Os mais jovens talvez não conheçam o termo “aquietar o facho”. Basta recorrer ao dicionário ou a uma simples busca na internet, e dá para aprender que “aquietar” é tornar-se quieto ou se tranquilizar, e “facho” é um material inflamável ou que se inflama facilmente.
Em resumo, é para ficar quietinho e parar de criar confusão. Num contexto geral, tudo bem usar a frase para tentar acalmar ou até tranquilizar alguém. Mas não dá para aceitar a forma como essa expressão popular foi utilizada por um promotor de Justiça numa audiência para pedido de pensão alimentícia, na Vara de Família de Vitória.
Diante de um casal que já estava separado, após denúncias de diversas violências e medidas protetivas, o promotor Luiz Antônio de Souza Silva teve a infelicidade de usar o termo “aquietar o facho” para pedir que a mulher, mãe de 7 filhos, cinco do ex-marido, voltasse para o suposto agressor. Ainda com a máxima: “ficar o resto da vida juntos”.
Só quem acompanha diariamente casos de violência contra mulher no Espírito Santo e em nosso país tem a noção do quanto é cruel um ente da justiça ter esse tipo de fala. Reforça preconceitos, revitimiza a vítima e, pior, incute ainda mais, entre os agressores, a certeza da impunidade.
Nos meus 25 anos de jornalismo, sempre me incomodou ter que noticiar tantos casos de violência, pelo simples fato de a mulher ser mulher, ter suas vontades, querer sua independência. Em 2019, me tornei a primeira mulher editora-chefe em mais de 90 anos de existência do jornal A Gazeta e, no ano seguinte, com apoio de outras jornalistas da Redação, criamos o projeto Todas Elas, exatamente para acompanhar, ainda de mais perto, os casos de violência contra mulher e promover a igualdade de gênero.
Criamos um contador de feminicídios que aponta, entre 2021 e 2024, 117 mortes de mulheres por essa causa. Algumas dessas vítimas tiveram suas histórias contadas em nosso site.
É por essa triste realidade que, quando me deparo com essa fala infeliz do promotor, não tenho como deixar de dar um recado para todas as mulheres: não aquietem o facho, porque o silêncio mata.
As histórias de terror que já contamos no projeto Todas Elas mostram tragédias com traços muito comuns. Mulheres que foram silenciadas por anos, num sofrimento sem fim, e que não conseguiam cessar o ciclo da violência até serem mortas.

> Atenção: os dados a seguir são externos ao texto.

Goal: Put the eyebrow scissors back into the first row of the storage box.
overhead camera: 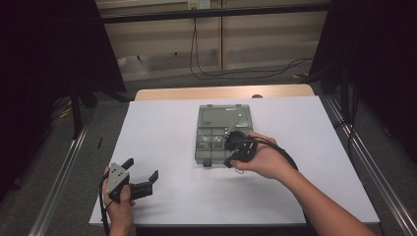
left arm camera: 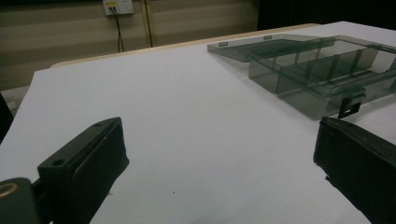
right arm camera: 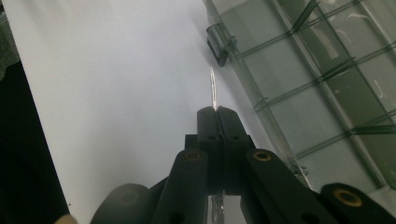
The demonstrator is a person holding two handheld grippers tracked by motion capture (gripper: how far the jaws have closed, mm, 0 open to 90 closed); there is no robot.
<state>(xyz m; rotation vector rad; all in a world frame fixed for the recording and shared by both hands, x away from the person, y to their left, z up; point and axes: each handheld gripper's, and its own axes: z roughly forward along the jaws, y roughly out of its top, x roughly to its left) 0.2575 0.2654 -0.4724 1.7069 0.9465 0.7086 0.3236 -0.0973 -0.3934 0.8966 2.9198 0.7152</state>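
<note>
Jaws of the right gripper (overhead camera: 231, 139) are clamped on a thin clear strip (overhead camera: 235, 123), held over the open box (overhead camera: 204, 147) in the high view; the left gripper (overhead camera: 142, 173) rests apart, jaws wide. Left gripper view: box (left arm camera: 289, 88) ahead, nothing between the jaws. Right gripper view: strip (right arm camera: 213, 88) juts past the shut tips (right arm camera: 215, 112), beside the box wall (right arm camera: 243, 70). Step in hand, seemingly: placing the strip; next calls for aligning it over a compartment.

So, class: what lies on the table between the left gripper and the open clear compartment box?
Nothing: in the left gripper view, only bare white table stretches from the open left gripper to the compartment box. The high view shows that too.
</note>
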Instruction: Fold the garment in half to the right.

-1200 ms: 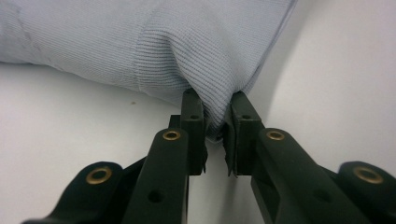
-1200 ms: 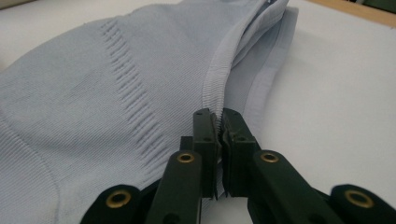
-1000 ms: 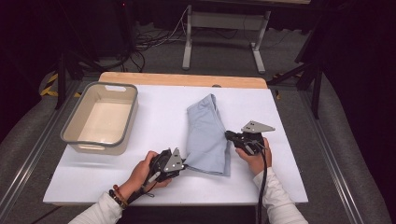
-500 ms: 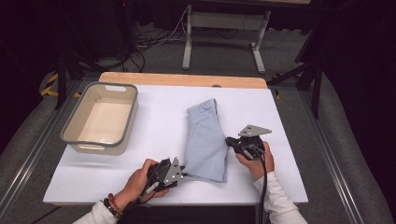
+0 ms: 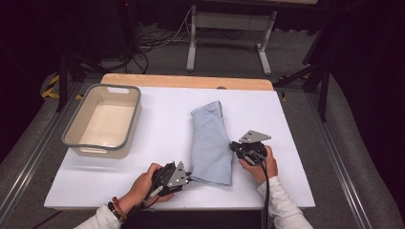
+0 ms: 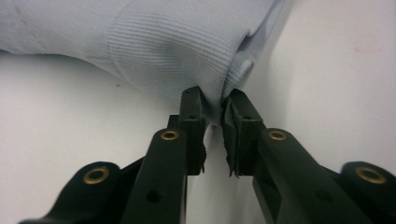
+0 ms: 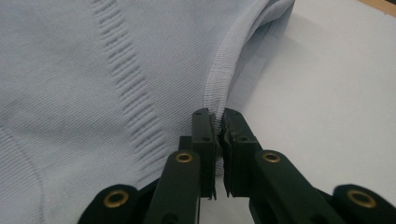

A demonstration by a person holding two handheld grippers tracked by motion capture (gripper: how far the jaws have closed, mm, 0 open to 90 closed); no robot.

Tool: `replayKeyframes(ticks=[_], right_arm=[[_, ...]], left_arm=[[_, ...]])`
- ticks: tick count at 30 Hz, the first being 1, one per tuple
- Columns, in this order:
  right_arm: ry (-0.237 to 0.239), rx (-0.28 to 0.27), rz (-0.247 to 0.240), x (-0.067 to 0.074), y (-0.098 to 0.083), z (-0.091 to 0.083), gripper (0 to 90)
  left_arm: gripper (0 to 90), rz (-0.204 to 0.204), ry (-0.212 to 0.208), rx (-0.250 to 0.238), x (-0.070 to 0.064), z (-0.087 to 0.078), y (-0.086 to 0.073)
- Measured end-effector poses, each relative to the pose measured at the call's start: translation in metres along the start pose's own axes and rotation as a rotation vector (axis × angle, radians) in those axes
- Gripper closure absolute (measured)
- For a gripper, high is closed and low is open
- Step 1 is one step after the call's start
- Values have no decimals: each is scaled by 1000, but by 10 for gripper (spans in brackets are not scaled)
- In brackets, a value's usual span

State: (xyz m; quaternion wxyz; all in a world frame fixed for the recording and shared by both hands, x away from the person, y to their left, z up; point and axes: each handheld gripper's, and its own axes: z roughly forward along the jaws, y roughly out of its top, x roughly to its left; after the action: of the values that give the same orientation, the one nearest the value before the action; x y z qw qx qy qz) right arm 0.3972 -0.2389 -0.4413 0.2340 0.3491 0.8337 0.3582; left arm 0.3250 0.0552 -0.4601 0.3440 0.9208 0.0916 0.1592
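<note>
The left hand-held gripper (image 5: 187, 176) sits at the near left corner of the folded light-blue garment (image 5: 210, 143). In the left gripper view its jaws have just been closing, and they are nearly together now, with a fold of the ribbed cloth (image 6: 177, 51) pinched between the tips; the rest of the garment spreads ahead of the jaws and off to their left.

The right hand-held gripper (image 5: 235, 146) meets the same garment on its right edge, roughly midway along its length. In the right gripper view the jaws are all but closed on the stitched hem (image 7: 219, 74), which runs straight up from the tips, with the wide stretch of cloth (image 7: 93, 93) to their left and bare white desk (image 7: 336, 102) to their right.

The garment lies flat on the desk (image 5: 162, 119) as a long narrow fold between the two hand-held grippers, stretching away from them towards the far edge. Well to the left of the left hand-held gripper, and farther off, stands a beige bin with a grey rim (image 5: 76, 125).
</note>
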Motion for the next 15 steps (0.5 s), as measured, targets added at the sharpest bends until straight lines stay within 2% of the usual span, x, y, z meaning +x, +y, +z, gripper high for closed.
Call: replayKeyframes(ticks=[5, 8, 9, 11, 14, 15], right_arm=[[-2, 10, 2, 0, -2, 7, 830], [-5, 12, 0, 0, -3, 10, 813], [-4, 10, 4, 0, -3, 10, 809], [-4, 8, 13, -1, -4, 9, 782], [-8, 1, 10, -2, -5, 9, 770], [-11, -3, 8, -2, -5, 10, 766]], left_arm=[[810, -7, -17, 2, 3, 0, -1], [760, -2, -40, -2, 5, -3, -3], [719, -2, -56, -14, 6, -6, -4], [647, 2, -58, -39, 9, -12, -5], [583, -26, -71, -123, 16, -24, -5], [555, -34, -65, -128, 17, -26, -5]])
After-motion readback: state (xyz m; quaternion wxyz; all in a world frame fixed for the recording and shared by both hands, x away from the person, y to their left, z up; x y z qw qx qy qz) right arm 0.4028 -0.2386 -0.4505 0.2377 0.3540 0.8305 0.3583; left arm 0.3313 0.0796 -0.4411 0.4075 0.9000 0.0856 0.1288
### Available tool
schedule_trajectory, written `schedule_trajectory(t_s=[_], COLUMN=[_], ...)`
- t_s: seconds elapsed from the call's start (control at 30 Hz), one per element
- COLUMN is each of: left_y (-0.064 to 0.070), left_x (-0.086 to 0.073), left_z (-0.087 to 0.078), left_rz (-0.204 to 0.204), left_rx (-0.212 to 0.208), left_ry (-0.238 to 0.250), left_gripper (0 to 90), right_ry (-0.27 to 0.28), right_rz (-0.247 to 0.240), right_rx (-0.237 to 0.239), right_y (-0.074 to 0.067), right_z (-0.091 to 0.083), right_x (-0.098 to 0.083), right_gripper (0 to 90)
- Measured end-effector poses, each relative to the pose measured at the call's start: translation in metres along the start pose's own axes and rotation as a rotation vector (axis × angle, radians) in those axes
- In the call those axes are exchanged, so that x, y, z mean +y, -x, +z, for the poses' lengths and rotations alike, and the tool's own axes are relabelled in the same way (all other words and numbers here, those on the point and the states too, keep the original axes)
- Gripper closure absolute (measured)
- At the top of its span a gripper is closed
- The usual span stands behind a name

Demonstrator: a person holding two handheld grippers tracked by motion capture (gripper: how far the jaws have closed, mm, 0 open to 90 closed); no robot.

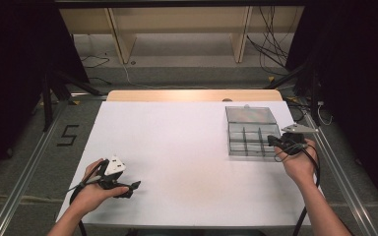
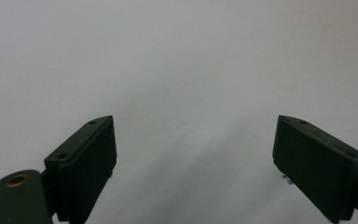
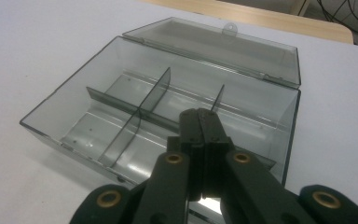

A história dessa mãe de 7 filhos, até agora, é diferente. Ela conseguiu gritar por socorro, fugir da violência, exigir seus direitos. E agora, de onde menos se espera, ouve um novo “cale a boca”.
Por essa mãe, e por todas as outras vítimas, não vamos nos calar, nem nos aquietar, promotor. O silêncio da sociedade não pode continuar enquanto há um facho aceso queimando a dignidade de muitas mulheres.
Este texto não traduz, necessariamente, a opinião de A Gazeta.